Exercise instructions: Copy the lines below that contain "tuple".
(Input records begins)
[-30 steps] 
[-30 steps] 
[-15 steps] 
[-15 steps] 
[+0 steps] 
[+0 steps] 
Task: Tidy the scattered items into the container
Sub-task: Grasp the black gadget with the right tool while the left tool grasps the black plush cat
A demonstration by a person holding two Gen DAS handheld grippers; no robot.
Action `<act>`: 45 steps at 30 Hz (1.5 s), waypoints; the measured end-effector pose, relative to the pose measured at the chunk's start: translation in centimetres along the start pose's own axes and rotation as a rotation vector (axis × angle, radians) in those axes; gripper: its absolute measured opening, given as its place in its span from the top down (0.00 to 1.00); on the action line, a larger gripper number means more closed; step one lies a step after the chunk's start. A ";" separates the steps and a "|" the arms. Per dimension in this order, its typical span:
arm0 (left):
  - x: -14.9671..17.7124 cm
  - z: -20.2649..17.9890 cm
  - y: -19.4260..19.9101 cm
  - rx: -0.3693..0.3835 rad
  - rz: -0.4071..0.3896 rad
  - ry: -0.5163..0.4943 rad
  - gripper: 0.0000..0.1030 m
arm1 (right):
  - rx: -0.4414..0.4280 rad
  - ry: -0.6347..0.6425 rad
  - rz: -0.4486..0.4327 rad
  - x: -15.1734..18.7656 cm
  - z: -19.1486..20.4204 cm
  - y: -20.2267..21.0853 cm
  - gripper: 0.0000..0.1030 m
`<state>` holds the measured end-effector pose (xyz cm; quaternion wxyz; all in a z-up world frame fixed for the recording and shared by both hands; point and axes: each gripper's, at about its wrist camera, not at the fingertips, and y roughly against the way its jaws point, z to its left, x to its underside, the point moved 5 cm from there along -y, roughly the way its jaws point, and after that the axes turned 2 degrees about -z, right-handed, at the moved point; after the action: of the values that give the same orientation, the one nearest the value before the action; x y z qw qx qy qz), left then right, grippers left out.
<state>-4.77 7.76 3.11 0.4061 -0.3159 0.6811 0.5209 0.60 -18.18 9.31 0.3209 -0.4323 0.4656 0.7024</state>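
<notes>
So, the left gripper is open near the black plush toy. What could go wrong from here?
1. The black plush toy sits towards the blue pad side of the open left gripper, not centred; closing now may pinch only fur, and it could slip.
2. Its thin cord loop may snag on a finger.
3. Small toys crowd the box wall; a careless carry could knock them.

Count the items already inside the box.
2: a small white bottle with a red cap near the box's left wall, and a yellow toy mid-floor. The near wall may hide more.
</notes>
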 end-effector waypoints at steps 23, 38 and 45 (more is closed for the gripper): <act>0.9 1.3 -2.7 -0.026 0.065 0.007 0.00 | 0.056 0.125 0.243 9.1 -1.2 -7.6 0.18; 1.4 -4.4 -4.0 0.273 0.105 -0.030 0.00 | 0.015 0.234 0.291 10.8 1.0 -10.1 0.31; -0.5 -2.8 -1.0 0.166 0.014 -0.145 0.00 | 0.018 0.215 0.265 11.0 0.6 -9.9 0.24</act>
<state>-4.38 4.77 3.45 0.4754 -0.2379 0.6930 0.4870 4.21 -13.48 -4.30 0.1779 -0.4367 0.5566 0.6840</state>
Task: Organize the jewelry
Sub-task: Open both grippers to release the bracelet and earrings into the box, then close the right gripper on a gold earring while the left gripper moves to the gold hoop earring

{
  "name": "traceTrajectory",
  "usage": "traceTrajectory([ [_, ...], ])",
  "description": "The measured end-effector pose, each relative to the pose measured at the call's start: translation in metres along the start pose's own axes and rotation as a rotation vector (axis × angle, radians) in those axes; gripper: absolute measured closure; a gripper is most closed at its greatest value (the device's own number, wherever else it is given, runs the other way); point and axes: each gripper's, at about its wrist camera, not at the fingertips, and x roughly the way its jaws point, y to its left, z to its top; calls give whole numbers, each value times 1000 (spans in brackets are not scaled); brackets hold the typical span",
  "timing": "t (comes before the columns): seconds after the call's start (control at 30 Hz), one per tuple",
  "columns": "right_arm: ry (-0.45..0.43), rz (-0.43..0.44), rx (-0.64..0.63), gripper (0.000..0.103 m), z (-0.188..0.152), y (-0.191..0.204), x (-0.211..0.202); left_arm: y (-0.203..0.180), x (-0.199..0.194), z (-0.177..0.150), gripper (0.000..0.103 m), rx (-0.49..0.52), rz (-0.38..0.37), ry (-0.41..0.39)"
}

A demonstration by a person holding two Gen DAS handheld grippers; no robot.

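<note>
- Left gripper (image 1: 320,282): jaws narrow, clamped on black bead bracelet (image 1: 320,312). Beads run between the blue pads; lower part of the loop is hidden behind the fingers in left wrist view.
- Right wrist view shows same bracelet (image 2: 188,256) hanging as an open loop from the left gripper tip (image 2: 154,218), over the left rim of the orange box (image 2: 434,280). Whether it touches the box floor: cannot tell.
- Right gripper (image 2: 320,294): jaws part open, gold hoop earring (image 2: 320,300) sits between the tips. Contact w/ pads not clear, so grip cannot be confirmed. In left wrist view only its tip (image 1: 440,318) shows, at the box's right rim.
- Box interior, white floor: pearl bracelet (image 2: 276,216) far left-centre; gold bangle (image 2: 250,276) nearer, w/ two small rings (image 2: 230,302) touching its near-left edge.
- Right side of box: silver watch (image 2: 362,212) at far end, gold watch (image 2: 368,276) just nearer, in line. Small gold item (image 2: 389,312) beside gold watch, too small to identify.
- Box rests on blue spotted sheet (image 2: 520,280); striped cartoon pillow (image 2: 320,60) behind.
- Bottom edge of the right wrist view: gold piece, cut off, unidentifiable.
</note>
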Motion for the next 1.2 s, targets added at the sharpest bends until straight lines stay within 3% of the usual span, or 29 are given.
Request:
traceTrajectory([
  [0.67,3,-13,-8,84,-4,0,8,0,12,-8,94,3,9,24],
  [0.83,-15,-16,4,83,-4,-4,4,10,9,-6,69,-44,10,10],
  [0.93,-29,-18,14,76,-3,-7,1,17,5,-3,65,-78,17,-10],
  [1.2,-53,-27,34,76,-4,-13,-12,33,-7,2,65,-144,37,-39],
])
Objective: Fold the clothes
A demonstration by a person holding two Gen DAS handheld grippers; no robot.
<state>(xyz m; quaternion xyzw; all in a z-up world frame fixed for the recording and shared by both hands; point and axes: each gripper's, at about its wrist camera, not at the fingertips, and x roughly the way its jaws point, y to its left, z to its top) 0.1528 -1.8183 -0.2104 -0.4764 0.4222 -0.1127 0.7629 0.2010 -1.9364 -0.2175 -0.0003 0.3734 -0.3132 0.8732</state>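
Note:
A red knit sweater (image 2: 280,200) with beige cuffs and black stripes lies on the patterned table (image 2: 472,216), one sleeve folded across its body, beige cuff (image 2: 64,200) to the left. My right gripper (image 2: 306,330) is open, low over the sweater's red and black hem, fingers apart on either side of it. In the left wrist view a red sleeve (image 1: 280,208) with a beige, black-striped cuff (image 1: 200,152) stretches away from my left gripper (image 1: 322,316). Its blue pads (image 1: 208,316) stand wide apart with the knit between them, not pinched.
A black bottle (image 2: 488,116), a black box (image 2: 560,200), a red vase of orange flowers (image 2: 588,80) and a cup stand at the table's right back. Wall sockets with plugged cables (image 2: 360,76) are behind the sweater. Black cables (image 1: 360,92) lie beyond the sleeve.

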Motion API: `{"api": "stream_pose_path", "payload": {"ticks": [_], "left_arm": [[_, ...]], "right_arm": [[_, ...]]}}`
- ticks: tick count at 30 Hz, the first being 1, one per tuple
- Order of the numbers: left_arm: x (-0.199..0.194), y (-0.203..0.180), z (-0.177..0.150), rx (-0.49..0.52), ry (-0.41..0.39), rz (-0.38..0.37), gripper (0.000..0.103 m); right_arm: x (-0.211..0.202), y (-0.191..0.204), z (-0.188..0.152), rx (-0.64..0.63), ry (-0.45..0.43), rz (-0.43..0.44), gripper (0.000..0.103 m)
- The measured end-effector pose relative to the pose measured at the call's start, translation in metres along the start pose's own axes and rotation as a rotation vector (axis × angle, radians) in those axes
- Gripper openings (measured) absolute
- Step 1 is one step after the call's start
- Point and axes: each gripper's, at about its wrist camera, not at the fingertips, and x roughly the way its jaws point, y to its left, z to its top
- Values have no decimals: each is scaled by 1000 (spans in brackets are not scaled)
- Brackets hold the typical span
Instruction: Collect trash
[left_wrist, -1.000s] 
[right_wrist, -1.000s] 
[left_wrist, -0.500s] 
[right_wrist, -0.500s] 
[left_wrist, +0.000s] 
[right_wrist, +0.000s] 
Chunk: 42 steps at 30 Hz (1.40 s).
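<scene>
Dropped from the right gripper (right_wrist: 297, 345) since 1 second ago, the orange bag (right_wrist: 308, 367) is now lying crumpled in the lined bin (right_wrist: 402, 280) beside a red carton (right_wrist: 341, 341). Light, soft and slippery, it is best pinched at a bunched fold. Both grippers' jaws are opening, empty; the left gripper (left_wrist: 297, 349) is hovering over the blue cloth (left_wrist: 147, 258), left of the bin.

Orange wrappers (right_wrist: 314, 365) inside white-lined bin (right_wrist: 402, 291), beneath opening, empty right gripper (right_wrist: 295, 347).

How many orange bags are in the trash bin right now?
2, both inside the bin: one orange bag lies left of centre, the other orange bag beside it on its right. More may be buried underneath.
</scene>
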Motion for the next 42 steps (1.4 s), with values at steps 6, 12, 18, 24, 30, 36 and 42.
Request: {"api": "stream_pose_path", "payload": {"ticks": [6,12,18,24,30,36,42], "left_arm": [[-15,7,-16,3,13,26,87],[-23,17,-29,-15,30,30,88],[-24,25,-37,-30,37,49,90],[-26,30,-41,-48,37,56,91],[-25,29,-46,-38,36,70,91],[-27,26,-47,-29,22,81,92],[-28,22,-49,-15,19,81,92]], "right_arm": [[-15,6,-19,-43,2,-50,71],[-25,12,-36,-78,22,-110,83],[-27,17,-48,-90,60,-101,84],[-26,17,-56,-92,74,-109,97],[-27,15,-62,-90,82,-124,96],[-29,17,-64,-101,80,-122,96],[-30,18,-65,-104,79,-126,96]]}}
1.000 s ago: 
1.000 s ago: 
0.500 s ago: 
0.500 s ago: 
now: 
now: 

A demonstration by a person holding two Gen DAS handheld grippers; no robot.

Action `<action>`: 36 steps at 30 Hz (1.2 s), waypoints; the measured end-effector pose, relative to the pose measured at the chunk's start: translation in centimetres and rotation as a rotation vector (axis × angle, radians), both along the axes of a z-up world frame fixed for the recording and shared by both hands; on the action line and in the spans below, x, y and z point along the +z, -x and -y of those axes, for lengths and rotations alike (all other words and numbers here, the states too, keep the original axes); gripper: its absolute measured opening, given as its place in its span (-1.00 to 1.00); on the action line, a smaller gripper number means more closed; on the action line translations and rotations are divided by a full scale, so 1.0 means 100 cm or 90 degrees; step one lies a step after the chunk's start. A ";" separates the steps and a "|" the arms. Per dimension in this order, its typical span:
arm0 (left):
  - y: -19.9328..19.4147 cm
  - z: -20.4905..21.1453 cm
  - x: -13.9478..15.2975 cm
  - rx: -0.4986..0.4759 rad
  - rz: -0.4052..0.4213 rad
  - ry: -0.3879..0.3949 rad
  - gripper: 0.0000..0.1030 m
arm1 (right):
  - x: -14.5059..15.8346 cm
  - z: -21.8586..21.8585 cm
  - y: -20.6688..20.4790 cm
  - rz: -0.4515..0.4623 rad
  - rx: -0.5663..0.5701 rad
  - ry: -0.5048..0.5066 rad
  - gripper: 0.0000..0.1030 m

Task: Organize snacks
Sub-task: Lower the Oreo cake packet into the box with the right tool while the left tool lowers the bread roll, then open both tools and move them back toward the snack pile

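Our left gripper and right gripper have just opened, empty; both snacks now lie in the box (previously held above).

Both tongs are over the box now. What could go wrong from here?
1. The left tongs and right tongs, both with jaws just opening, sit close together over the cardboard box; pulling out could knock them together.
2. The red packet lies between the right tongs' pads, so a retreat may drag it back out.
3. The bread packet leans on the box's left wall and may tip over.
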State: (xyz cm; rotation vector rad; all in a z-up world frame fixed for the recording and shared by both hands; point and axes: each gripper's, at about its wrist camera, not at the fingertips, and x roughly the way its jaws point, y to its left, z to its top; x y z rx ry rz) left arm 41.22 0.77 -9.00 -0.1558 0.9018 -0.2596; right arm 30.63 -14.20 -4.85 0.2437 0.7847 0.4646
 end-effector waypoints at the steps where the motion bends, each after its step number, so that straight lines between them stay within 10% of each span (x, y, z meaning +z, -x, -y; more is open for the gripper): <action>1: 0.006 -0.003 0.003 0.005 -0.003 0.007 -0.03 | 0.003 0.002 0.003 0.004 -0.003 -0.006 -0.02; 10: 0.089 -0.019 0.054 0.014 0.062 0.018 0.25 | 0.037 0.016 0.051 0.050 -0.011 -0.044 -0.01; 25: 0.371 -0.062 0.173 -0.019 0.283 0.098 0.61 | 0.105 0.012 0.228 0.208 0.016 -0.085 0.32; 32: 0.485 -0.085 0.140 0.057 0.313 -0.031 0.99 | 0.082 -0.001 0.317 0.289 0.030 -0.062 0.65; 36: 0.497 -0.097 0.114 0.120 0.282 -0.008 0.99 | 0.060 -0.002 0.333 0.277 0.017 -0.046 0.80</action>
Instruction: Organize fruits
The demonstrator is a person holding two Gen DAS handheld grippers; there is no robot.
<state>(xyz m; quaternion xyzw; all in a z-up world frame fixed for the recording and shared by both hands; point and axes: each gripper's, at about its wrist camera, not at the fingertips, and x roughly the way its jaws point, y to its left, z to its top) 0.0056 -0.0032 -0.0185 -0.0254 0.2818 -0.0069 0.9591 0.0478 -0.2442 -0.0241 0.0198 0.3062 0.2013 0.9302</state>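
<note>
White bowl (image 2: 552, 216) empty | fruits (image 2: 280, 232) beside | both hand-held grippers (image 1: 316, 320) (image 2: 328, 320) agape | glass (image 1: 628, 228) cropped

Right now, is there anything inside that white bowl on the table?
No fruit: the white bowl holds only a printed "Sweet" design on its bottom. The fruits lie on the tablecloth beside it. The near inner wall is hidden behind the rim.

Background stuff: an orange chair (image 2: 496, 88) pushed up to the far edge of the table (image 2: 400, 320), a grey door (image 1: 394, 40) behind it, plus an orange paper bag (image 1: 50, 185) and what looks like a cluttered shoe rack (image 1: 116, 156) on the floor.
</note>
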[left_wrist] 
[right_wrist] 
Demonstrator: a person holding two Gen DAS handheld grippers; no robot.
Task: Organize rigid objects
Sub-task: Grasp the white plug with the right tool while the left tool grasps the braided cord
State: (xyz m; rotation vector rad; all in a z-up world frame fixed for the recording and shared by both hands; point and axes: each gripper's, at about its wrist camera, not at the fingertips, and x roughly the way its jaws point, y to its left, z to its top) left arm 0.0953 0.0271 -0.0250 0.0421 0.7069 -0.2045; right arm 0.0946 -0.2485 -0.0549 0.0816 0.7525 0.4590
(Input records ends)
Solution to the problem:
  "timing": "t (comes before the columns): seconds after the call's start (control at 30 Hz), one per tuple",
- ticks: tick count at 30 Hz, the first being 1, one per tuple

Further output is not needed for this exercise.